I slept in late after my [yoga] teaching week, but with jolt of Andy's coffee, I was ready to head to the park -- rain or no rain. For awhile, we dithered. After seeing the first raindrops on the patio, I was willing to settle in and munch my Serrano ham and "Three Cheeses" (sheep, cow and goat) sandwich -- a new taste from Pato Negro, our favorite Spanish food purveyor -- with a crisp glass of Albarino.
We rallied, however, arriving at the park around noon. We thought the soggy weather would discourage most people and make parking a breeze; apparently, the rest of San Diego thought so, too. Say, have you walked in the rain with the one you love lately? Of course it's romantic, but there's also a certain sense of heightened perception. The darkened skies send a signal for the flowers and trees below to go neon. We shared an umbrella; Andy wisely bringing his, and me saying back at the house -- "Oh, I never carry an umbrella." Well, after today's steady downpour I just might mend my ways.
Our first stop was the Japanese Friendship Garden. Even the eaves are slatted, so we had no real shelter ... but the koi were so magnificent that we braved giant raindrops in our entrancement. Koi fish really do grow to three feet in length!
Next, we trooped over to the Mingei to check out the Romanian folk art exhibit, "Between East and West." The costumes were great, and even the rooms wore clothes: intricate hangings on walls and beds, in every possible form of needlework. The real surprise, however, was across the hall: the Zandra Rhodes installation. For some reason I thought it was coming later this year, but no; and Go, go, go! This designer got her start in London's hippie heyday, but I mostly know her through her work with the San Diego Opera. She designed a fanciful set and costumes for a fun production of "The Magic Flute," and later did an even more magical job for SDOpera's "The Pearl Fishers."

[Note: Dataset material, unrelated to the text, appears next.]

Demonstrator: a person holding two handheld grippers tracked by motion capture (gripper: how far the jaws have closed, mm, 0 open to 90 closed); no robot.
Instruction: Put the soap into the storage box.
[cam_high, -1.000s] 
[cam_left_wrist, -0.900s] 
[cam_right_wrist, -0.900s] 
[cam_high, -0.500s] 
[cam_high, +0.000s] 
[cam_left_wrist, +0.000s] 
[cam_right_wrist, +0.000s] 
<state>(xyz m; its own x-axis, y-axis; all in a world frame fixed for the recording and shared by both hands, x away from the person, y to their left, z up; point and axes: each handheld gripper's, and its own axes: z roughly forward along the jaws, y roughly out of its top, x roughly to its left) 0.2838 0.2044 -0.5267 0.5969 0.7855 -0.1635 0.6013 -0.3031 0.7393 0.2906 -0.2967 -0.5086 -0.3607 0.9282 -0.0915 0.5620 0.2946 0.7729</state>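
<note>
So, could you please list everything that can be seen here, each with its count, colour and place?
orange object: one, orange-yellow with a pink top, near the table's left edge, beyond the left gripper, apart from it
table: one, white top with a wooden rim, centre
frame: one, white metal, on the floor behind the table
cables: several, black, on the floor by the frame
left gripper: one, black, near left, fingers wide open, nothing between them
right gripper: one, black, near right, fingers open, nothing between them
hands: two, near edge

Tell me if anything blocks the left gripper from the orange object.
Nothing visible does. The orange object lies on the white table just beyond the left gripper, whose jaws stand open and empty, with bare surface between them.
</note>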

We encountered a wait for lunch at Prado, so decided to buzz through The Museum of Man while the crowds died down. We were both soaked, chilled and hungry, however, so after a desultory pass through the paleoanthropology displays, we made a beeline back to Prado, where we enjoyed one of the best meals (and waiters: ask for Scott) we've eaten in a restaurant. Tip: ask Scott about his favorite Malbec. And so ended a perfect rainy day; we never made it to the Toulouse-Latrec show over at the SD Museum of Art, but free Tuesdays come every week, and we'll make it next month.